**EXERCISE**
Every single line below has to be printed once more, exactly.

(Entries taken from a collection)

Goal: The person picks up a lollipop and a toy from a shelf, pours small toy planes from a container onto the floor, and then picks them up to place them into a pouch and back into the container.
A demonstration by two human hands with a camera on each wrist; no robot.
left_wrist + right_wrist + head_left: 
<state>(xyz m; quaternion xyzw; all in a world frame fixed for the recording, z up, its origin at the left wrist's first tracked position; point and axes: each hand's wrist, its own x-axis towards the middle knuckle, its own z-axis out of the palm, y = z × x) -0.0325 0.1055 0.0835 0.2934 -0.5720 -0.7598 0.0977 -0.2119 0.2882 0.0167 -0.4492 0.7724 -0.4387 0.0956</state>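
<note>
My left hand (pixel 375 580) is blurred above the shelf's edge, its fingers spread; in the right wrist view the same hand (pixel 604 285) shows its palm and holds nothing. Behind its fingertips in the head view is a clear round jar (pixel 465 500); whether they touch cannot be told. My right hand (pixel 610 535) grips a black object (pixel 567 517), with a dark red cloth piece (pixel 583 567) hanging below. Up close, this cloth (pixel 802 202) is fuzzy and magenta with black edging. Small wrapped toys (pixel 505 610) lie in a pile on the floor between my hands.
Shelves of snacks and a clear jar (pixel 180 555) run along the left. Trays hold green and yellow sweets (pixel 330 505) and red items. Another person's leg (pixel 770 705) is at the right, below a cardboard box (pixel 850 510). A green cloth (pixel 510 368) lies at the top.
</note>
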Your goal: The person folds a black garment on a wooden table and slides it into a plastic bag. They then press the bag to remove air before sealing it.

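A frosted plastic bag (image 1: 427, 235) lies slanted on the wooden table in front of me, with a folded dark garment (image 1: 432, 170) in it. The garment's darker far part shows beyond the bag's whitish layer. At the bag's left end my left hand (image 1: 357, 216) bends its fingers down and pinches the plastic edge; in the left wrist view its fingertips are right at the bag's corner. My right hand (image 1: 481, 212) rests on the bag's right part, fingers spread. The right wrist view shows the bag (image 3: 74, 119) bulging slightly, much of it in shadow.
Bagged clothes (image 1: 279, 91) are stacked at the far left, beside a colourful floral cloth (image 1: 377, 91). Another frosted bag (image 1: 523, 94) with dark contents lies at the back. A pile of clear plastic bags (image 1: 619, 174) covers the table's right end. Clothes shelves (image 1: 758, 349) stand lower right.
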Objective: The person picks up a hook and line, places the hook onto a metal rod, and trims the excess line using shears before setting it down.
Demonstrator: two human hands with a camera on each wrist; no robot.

**EXERCISE SOLUTION**
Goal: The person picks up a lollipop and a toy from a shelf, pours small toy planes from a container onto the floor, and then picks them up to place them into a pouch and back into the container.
A demonstration by two human hands with a camera on each wrist; no robot.
left_wrist + right_wrist + head_left: 
<state>(xyz m; quaternion xyzw; all in a world frame fixed for the recording, z up, its origin at the left wrist's first tracked position; point and axes: each hand's wrist, its own x-axis towards the middle knuckle, its own z-axis out of the palm, y = z × x) -0.0325 0.1055 0.0835 0.2934 -0.5720 -0.7598 0.0977 -0.2119 0.2882 0.0167 -0.4492 0.7724 -0.4387 0.0956</state>
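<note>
My left hand (pixel 375 580) is blurred above the shelf's edge, its fingers spread; in the right wrist view the same hand (pixel 604 285) shows its palm and holds nothing. Behind its fingertips in the head view is a clear round jar (pixel 465 500); whether they touch cannot be told. My right hand (pixel 610 535) grips a black object (pixel 567 517), with a dark red cloth piece (pixel 583 567) hanging below. Up close, this cloth (pixel 802 202) is fuzzy and magenta with black edging. Small wrapped toys (pixel 505 610) lie in a pile on the floor between my hands.
Shelves of snacks and a clear jar (pixel 180 555) run along the left. Trays hold green and yellow sweets (pixel 330 505) and red items. Another person's leg (pixel 770 705) is at the right, below a cardboard box (pixel 850 510). A green cloth (pixel 510 368) lies at the top.
</note>
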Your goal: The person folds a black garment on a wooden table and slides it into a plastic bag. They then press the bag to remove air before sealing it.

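A frosted plastic bag (image 1: 427, 235) lies slanted on the wooden table in front of me, with a folded dark garment (image 1: 432, 170) in it. The garment's darker far part shows beyond the bag's whitish layer. At the bag's left end my left hand (image 1: 357, 216) bends its fingers down and pinches the plastic edge; in the left wrist view its fingertips are right at the bag's corner. My right hand (image 1: 481, 212) rests on the bag's right part, fingers spread. The right wrist view shows the bag (image 3: 74, 119) bulging slightly, much of it in shadow.
Bagged clothes (image 1: 279, 91) are stacked at the far left, beside a colourful floral cloth (image 1: 377, 91). Another frosted bag (image 1: 523, 94) with dark contents lies at the back. A pile of clear plastic bags (image 1: 619, 174) covers the table's right end. Clothes shelves (image 1: 758, 349) stand lower right.
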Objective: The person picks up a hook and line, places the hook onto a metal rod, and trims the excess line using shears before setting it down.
Demonstrator: two human hands with a camera on each wrist; no robot.

No further output is required for this exercise.